Saya ingin membagikan kesaksian saya tentang bagaimana seorang teman membawa saya ke pemberi pinjaman asli, setelah itu saya scammed oleh beberapa kreditor di internet. Saya hampir kehilangan harapan sampai saya bertemu kreditur terpercaya ini bernama perusahaan Suzan investment. Perusahaan suzan meminjamkan pinjaman tanpa jaminan sebesar 600 juta rupiah (Rp600.000.000) dalam waktu kurang dari 48 jam tanpa tekanan.
Saya sangat terkejut dan senang menerima pinjaman saya. Saya berjanji bahwa saya akan berbagi kabar baik sehingga orang bisa mendapatkan pinjaman mudah tanpa stres. Jadi jika Anda memerlukan pinjaman, hubungi mereka melalui email: (Suzaninvestment@gmail.com) Anda tidak akan kecewa mendapatkan pinjaman jika memenuhi persyaratan.

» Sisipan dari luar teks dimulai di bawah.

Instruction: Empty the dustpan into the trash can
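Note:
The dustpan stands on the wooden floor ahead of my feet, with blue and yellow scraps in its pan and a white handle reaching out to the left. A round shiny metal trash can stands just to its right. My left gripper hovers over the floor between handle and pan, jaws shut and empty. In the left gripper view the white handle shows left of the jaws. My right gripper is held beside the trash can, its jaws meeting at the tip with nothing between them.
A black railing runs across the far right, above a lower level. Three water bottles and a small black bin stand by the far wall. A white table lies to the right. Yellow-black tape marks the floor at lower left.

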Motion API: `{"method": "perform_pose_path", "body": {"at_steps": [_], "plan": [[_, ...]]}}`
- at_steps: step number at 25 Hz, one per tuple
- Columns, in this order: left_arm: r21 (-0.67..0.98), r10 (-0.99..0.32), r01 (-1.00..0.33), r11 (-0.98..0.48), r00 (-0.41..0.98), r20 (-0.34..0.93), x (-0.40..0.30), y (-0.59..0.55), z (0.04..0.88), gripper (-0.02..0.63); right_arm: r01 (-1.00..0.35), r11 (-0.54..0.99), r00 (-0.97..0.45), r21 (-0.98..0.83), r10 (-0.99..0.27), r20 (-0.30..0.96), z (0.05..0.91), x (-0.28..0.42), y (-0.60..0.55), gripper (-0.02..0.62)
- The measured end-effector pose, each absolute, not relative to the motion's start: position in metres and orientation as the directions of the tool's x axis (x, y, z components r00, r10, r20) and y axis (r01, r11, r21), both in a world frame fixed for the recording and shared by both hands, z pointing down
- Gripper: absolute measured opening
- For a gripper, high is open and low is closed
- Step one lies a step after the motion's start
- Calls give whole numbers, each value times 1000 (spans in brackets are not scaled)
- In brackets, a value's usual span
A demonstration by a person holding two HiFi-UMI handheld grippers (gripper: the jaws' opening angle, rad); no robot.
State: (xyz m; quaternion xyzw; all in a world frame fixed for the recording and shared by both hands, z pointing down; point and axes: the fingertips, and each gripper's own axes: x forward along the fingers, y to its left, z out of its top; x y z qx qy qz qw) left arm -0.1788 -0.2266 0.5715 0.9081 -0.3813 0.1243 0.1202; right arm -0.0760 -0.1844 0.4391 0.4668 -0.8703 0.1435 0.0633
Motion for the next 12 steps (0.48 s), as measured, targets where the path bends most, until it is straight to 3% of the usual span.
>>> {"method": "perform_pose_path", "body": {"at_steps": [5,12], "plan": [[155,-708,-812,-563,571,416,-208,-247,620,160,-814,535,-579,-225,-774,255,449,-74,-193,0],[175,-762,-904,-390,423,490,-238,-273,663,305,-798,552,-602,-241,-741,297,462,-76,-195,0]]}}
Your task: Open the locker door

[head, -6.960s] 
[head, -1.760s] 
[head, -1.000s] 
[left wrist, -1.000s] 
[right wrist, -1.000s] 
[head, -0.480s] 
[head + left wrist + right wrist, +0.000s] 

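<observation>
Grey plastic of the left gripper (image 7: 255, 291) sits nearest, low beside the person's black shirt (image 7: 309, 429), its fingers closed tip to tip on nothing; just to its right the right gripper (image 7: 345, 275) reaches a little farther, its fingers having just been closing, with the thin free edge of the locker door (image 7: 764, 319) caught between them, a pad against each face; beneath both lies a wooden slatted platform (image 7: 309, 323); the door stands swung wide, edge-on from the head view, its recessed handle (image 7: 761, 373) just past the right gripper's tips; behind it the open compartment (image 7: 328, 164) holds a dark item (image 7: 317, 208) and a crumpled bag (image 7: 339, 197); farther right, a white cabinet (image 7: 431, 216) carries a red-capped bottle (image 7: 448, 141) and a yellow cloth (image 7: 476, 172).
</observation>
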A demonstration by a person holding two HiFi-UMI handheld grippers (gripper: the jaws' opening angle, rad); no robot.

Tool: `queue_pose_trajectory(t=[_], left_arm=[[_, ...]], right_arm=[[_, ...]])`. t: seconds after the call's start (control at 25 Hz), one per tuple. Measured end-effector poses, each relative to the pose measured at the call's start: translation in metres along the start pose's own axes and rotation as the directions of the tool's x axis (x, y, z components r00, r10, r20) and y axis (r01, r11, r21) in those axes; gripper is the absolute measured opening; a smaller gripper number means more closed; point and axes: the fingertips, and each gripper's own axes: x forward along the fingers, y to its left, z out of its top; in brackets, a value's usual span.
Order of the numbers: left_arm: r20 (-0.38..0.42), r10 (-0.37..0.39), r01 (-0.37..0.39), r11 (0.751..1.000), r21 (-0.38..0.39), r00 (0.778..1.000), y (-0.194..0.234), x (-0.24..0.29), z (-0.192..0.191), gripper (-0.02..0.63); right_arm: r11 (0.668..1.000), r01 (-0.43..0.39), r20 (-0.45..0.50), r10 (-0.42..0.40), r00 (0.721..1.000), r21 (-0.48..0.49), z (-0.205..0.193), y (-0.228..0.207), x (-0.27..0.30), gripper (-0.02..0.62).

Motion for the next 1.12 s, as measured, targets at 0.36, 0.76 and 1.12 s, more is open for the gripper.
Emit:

Anda juga bisa menghubungi saya: (Ammisha1213@gmail.com) jika Anda memerlukan bantuan atau informasi lebih lanjut
risiko yang berkaitan langsung dengan struktur modal adalah risiko keuangan, karena risiko keuangan timbul akibat penggunaan utang. perusahaan yang tidak menggunakan utang tidak memiliki risiko keuangan, hanya risiko bisnis.
BalasHapusTeori trade off menyatakan bahwa penggunaan utang akan meningkatkan nilai perusahaan sampai pada tingkat tertentu dimana penambahan utang diatas titik tersebut akan meningkatkan risiko kebangkrutan dan dapat menurunkan nilai perusahaan.
mau tanya donk leverage sama capital structure sama ga?? trus gimana cara leverage meningkatkan capital structure??
BalasHapusLalu bagaimana keputusan untuk menggunakan utang melibatkan risiko-versus-return trade-off ?
BalasHapusmohon penjelasannya
Yuk Coba Keberuntunganmu Setiap Hari... Join Disini Sekarang Kumpulan Berbagai Macam Permainan Taruhan Online Terbaik di Indonesia, Kunjungi Website Kami Di Klik Disini dan Dapatkan Bonus Terbaru 8X 9X 10X win klik disini untuk mendapatkan akun Sabung Ayam anda dan Bonus Berlimpah.